In this post you’ll learn about self-supervised learning, how it can be used to boost model performance, and the role projection heads play in the self-supervised learning process. We will cover the intuition, some literature, and a computer vision example in PyTorch.
Who is this useful for? Anyone who has unlabeled and augmentable data.
How advanced is this post? The beginning of this post is conceptually accessible to beginners, but the example is more focused on intermediate and advanced data scientists.
Pre-requisites: A high level understanding of convolutional and dense networks.
Code: Full code can be found here.
Self-Supervision vs Other Approaches
Generally, when one thinks of models, they consider two camps: supervised and unsupervised models.
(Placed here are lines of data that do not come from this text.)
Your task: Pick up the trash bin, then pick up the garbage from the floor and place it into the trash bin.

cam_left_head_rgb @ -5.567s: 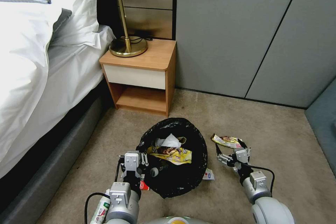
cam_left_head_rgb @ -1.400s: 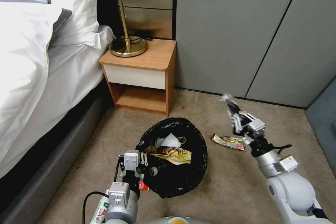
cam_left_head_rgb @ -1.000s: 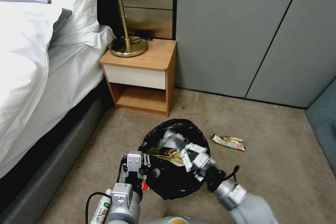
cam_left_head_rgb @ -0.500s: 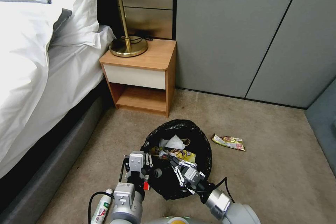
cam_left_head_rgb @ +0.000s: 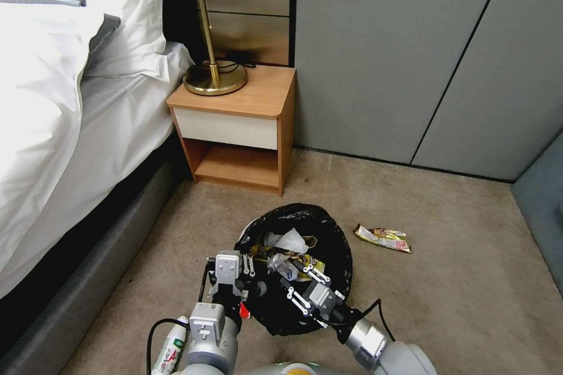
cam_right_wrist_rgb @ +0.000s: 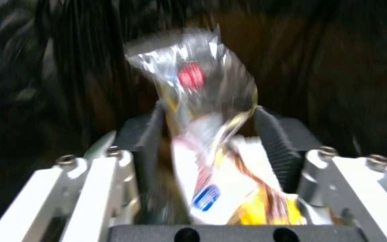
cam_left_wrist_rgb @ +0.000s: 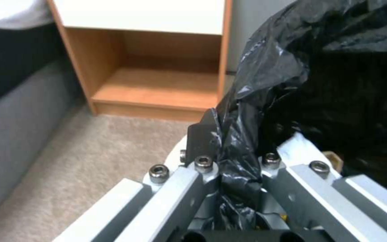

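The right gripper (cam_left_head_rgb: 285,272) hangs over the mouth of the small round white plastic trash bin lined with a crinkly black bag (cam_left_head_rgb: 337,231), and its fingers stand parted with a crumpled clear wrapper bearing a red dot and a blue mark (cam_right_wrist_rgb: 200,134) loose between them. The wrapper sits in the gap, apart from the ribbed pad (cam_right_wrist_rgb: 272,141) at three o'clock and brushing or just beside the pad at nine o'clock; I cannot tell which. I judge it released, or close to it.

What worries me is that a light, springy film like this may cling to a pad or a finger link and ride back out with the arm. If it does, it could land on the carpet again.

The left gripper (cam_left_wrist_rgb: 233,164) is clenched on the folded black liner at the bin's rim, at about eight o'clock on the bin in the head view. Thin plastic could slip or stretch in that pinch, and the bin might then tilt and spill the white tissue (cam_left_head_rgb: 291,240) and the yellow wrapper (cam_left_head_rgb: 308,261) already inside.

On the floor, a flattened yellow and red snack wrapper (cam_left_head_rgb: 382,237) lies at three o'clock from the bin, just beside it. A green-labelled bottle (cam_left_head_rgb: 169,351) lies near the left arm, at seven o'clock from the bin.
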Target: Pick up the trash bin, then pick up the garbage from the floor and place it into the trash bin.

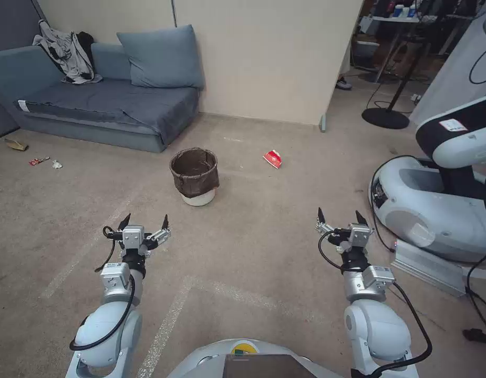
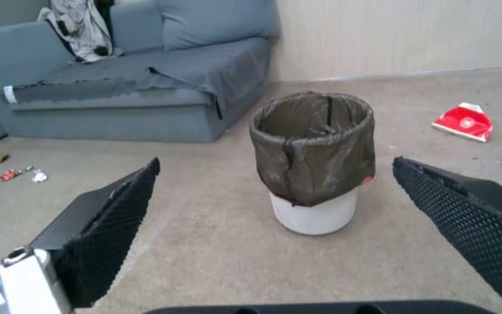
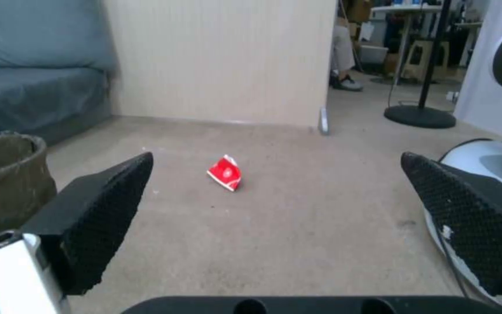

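Step in hand: The opening one, by the look of it. The trash bin (image 1: pixel 194 176) stands upright and untouched on the carpet, with no litter visible inside its dark liner.

Trash bin: On the floor just out from the corner of the grey sofa (image 1: pixel 103 102), white base showing below the brown bag folded over its rim.

Left gripper (image 1: pixel 145 222): Held above the carpet short of the bin and apart from it, fingers spread wide and empty; its wrist view frames the bin squarely between the two black pads (image 2: pixel 111 218).

Right gripper (image 1: pixel 338 214): Level with the left one but farther from the bin on its right side, fingers likewise spread, holding nothing.

Garbage: A red-and-white carton (image 1: pixel 272 158) lies near the bin on its right. A tan paper bag (image 1: pixel 15 144), a red wrapper (image 1: pixel 38 161) and a white scrap (image 1: pixel 57 165) lie well to the bin's left, by the sofa's other end.

Bystander: A second white robot (image 1: pixel 437 189) is parked well to the bin's right.

Next move calls for: Closing the gap to the bin, probably with the left gripper, and taking hold of the rim without tipping it.
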### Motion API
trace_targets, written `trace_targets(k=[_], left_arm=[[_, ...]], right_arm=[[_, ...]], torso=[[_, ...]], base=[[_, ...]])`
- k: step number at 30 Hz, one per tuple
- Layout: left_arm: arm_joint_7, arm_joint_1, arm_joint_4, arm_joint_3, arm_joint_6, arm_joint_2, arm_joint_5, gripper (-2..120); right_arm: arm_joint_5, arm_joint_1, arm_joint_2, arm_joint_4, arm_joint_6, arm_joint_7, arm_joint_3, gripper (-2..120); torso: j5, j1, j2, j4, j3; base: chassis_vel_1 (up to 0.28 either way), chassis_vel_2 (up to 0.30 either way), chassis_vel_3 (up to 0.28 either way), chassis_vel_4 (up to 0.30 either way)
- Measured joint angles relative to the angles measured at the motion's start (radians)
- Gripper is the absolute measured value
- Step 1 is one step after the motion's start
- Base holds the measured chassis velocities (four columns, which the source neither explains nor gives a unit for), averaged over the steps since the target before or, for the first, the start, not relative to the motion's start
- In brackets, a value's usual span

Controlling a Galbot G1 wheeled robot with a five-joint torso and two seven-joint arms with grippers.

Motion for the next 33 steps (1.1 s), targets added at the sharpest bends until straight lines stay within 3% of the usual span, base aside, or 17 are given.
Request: trace_targets(k=[33], left_arm=[[0.002, 0.000, -0.011, 0.000, 0.000, -0.001, -0.006, 100]], right_arm=[[-0.002, -0.002, 0.000, 0.000, 0.005, 0.003, 0.000, 100]], torso=[[-0.0001, 0.000, 0.000, -0.0002, 0.000]], base=[[-0.153, 0.153, 0.155, -0.152]])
Supervised Learning is the process of training a model based on labeled information. When training a model to predict if images contain cats or dogs, for instance, one curates a set of images which are labeled as having a cat or a dog, then trains the model (using gradient descent) to understand the difference between images with cats and dogs.
Unsupervised Learning is the process of giving some sort of model unlabeled information, and extracting useful inferences through some sort of transformation of the data. A classic example of unsupervised learning is clustering; where groups of information are extracted from un-grouped data based on local position.
Self-supervised learning is somewhere in between. Self-supervision uses labels that are generated programmatically, not by humans. In some ways it’s supervised because the model learns from labeled data, but in other ways it’s unsupervised because no labels are provided to the training algorithm. Hence self-supervised.
Self-supervised learning (SSL) aims to produce useful feature representations without access to any human-labeled data annotations. — K Gupta Et al.
Self-Supervision in a Nutshell
Self supervision uses transformations to the data, along with a clever loss function, to teach the model to understand similar data. We might not know what an image contains (it’s unlabeled by a human), but we do know a slightly modified image of a something is still an image of a that thing. As a result, you can label an image, and a flipped picture of an image, as containing the same thing.
The idea is, by training a model to learn if the data contains similar things, you are teaching the model to understand data regardless of how it is presented. In other words, You are training the model to understand the images, generally, regardless of class. Once self-supervision is done, the model can be refined on a small amount of labeled data to understand the final task (is an image of a dog or a cat).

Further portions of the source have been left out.